• WHAT IS NEEDED: Among the entries below, one stretch runs from the line that contains "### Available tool" through the line that contains "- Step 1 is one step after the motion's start". Repeat that stretch exactly, ends included, and only that.
[Start of Attachment]
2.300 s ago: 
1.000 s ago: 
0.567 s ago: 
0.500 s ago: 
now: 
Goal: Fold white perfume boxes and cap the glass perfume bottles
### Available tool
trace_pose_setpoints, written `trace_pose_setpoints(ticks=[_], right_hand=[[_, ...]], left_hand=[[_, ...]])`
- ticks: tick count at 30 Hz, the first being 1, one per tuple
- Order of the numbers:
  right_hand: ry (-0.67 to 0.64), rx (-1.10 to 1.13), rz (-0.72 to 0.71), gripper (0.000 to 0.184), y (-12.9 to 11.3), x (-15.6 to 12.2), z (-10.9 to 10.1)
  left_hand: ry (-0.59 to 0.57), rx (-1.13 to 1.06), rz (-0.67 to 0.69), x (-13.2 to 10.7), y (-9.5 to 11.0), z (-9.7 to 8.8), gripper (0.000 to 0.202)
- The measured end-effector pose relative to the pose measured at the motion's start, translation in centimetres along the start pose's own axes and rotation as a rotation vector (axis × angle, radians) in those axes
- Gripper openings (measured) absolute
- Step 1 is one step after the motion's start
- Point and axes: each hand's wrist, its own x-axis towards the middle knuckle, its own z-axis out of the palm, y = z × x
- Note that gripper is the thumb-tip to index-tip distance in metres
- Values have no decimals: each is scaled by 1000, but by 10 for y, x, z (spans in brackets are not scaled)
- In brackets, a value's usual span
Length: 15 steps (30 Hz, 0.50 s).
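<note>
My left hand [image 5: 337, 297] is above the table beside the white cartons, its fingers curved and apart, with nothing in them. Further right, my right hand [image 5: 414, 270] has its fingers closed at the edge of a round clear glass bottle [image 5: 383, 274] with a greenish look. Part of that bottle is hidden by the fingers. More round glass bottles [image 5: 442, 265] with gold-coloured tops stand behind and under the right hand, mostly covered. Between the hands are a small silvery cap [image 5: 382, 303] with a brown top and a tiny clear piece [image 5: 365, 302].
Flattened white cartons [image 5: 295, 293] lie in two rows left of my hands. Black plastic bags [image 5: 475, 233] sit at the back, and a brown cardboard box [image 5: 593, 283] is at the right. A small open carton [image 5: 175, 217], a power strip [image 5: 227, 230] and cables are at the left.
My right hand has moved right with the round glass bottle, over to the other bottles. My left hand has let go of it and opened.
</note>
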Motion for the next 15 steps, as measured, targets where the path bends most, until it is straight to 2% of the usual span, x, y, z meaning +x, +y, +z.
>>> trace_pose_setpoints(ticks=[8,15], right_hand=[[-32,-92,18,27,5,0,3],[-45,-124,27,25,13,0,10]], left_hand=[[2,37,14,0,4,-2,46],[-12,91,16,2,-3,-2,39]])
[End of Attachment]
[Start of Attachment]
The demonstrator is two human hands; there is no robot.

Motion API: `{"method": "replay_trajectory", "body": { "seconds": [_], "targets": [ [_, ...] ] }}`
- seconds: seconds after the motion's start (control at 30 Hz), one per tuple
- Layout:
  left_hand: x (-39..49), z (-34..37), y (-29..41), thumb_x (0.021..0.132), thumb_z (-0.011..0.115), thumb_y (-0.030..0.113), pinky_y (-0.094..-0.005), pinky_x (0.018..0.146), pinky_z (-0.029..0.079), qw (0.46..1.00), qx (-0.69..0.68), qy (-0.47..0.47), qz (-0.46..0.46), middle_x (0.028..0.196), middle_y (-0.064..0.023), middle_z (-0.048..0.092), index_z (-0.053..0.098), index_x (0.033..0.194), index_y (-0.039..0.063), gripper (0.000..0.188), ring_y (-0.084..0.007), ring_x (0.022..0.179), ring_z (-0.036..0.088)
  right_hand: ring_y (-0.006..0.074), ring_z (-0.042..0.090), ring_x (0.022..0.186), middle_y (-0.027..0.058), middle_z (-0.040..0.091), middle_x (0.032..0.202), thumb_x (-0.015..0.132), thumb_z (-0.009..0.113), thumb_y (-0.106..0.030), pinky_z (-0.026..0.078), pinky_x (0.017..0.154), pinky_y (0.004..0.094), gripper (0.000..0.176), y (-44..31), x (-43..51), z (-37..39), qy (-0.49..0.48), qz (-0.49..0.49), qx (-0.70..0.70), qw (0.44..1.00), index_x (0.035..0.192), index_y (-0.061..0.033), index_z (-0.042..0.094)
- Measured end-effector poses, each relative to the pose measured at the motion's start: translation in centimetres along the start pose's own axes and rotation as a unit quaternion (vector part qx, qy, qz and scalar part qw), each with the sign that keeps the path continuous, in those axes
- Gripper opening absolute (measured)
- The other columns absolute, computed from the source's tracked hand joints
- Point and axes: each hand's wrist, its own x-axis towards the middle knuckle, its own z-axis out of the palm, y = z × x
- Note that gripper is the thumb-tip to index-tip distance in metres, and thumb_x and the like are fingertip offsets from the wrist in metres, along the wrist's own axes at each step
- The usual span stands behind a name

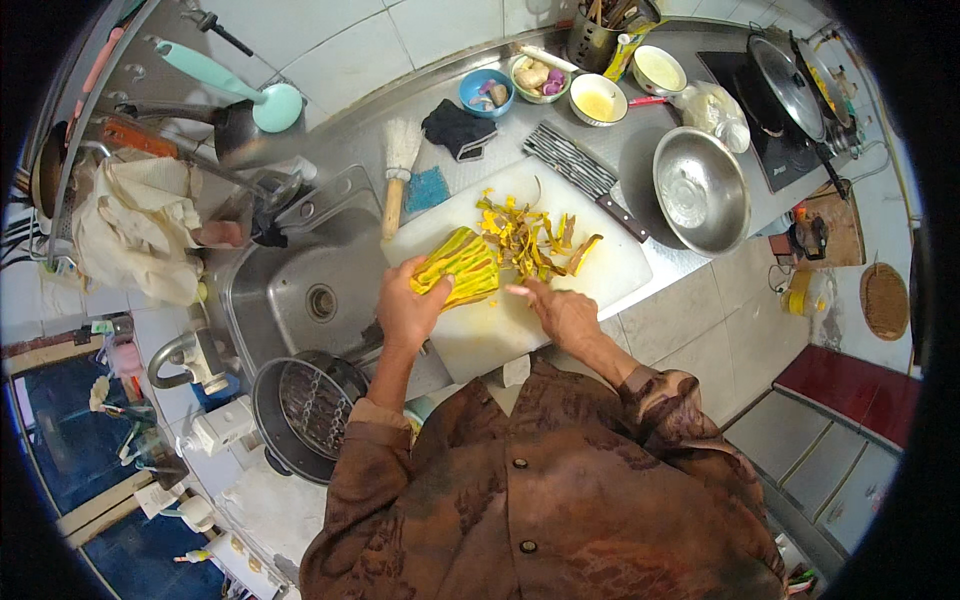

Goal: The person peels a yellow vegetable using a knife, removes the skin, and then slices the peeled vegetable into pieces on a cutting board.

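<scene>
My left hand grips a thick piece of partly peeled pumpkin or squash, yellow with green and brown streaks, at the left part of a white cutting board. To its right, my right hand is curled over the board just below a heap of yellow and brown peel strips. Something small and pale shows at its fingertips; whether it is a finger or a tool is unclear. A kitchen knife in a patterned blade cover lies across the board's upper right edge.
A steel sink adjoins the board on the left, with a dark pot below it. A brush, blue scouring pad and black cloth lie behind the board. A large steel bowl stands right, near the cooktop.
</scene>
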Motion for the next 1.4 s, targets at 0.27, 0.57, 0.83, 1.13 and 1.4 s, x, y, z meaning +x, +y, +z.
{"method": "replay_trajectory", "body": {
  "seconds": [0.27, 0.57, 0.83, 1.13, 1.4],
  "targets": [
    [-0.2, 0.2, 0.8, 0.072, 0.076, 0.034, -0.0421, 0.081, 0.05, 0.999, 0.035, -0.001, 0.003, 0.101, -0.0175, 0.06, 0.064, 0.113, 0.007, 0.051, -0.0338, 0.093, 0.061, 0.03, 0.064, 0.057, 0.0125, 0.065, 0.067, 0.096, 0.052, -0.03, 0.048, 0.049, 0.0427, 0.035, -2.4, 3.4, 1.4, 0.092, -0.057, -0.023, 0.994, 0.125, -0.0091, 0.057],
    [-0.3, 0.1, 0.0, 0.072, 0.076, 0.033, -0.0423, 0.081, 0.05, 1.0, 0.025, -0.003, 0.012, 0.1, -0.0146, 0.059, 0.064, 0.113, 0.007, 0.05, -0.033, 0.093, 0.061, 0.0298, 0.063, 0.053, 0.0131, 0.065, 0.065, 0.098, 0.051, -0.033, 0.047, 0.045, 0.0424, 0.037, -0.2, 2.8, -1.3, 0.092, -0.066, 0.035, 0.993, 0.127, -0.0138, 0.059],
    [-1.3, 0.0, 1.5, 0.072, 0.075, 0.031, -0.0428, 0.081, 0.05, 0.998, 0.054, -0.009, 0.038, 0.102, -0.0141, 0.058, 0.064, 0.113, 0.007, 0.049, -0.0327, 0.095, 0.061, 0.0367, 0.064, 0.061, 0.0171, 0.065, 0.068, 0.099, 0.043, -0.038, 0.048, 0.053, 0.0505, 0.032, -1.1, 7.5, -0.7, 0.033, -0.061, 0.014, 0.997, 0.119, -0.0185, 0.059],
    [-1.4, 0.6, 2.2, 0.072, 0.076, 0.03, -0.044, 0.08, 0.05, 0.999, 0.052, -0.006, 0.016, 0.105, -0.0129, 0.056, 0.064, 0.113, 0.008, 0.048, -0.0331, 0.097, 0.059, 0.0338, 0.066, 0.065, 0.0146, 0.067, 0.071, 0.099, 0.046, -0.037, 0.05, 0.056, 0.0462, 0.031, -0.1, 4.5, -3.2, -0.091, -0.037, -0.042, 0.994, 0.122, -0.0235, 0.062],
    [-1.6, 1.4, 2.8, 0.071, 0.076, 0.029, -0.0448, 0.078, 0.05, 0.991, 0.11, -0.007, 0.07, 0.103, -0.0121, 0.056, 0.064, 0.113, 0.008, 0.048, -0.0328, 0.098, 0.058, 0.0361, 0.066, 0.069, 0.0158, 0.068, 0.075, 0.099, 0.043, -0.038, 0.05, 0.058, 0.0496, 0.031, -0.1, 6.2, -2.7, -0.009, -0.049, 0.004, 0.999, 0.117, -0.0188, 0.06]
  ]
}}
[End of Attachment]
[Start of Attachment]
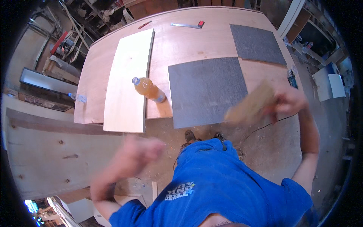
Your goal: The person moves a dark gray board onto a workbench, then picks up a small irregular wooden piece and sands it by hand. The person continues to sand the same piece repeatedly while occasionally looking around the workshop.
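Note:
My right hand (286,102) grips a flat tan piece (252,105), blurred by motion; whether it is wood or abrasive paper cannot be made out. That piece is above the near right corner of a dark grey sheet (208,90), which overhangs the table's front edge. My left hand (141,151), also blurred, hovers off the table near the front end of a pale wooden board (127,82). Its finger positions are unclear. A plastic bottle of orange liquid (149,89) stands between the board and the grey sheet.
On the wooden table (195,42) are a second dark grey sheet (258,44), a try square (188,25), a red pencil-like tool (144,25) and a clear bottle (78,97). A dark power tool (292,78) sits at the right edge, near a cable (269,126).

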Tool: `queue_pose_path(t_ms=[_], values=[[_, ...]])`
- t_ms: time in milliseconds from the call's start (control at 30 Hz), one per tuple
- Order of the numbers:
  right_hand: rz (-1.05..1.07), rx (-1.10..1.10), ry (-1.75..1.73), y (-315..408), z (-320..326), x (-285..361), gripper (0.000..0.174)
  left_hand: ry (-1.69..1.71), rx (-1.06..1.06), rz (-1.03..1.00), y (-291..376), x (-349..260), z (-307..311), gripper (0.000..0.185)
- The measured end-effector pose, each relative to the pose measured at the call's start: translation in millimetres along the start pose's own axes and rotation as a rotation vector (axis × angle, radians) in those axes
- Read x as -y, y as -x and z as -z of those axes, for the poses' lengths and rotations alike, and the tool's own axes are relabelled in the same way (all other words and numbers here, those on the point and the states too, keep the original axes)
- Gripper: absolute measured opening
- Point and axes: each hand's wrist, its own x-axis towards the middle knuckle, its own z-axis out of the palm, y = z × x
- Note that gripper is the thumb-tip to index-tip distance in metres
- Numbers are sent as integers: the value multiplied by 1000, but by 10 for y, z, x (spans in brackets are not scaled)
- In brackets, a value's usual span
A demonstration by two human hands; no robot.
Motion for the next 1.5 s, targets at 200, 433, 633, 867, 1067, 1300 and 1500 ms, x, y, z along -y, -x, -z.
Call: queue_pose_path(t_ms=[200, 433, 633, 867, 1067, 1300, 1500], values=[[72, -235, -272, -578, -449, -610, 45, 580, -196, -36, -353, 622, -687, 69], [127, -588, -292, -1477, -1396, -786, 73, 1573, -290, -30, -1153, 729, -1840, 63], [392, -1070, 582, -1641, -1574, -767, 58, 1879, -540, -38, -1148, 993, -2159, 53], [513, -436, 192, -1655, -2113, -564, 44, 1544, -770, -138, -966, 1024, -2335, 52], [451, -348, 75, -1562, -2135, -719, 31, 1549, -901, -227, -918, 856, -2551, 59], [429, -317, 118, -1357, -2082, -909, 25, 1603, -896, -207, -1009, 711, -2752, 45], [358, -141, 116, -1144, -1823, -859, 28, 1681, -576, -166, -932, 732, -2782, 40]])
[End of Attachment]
• WRITTEN ANSWER:
### Available tool
trace_pose_setpoints, written `trace_pose_setpoints(ticks=[_], right_hand=[[_, ...]], left_hand=[[_, ...]])`
- ticks: tick count at 30 Hz, the first being 1, one per tuple
- Order of the numbers:
  right_hand: ry (-0.67 to 0.64), rx (-1.10 to 1.13), rz (-0.72 to 0.71), gripper (0.000 to 0.184), y (-12.9 to 11.3), x (-15.6 to 12.2), z (-10.9 to 10.1)
  left_hand: ry (-0.59 to 0.57), rx (-1.13 to 1.06), rz (-0.67 to 0.69), x (-13.2 to 10.7), y (-9.5 to 11.0), z (-9.7 to 8.8), gripper (0.000 to 0.202)
- The measured end-effector pose relative to the pose measured at the motion's start, translation in centimetres along the start pose's own axes and rotation as a rotation vector (axis × angle, radians) in those axes
- Gripper openings (measured) absolute
- Step 1 is one step after the motion's start

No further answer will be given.